Even tho some statements are denied to some reporters for some families.

However ...

The greater intent of this puzzle was to cool the debate somewhat, housed in the Teanchi-Beanchi thread.

We don't know the algorithm used by the reporter, and now we understand that it matters.

Most of us "1/3" zealots assume the reporter was like Red.

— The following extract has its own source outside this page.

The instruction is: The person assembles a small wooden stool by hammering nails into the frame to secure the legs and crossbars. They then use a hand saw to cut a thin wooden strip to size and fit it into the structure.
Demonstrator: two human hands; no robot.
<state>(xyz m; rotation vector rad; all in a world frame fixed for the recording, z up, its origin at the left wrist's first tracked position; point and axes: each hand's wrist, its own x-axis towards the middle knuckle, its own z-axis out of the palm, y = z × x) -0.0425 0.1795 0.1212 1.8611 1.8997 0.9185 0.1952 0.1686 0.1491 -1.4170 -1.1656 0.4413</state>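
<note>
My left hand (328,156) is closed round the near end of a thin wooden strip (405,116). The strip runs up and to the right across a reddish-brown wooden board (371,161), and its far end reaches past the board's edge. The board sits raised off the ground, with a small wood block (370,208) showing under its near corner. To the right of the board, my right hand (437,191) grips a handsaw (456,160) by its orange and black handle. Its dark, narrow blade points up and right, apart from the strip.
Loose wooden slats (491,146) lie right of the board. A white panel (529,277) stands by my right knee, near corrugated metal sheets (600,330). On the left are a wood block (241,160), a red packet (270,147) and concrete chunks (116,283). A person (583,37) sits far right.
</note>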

But there is no basis for that [or any other] assumption.

Ned:

BB BG GB one is a boy

GG one is a girl

1

Red:

GG GB BG one is a girl

BB one is a boy

1/3

Ted: first-mentioned is older child.

BB BG one is a boy

GB GG one is a girl

1/2

Zed: first-mentioned is coin-selected child.

BB BG one is a boy

GB one is a boy

GG one is a girl

1

Avg = (6+2+3+6)/6/4 = 17/24 = .7083

Some comments

Let A be the spoken statement "One of the children is a girl",

Let S stand for speaker,

The calculation highlighted in red (see quoted post) implicitly assumes that given the statement A, all speakers have the same chance of being the one who said it. In other words, the implicit assumption is

P( S = Ned | A ) == P( S = Red | A ) == P( S = Ted | A ) == P( S = Zed | A )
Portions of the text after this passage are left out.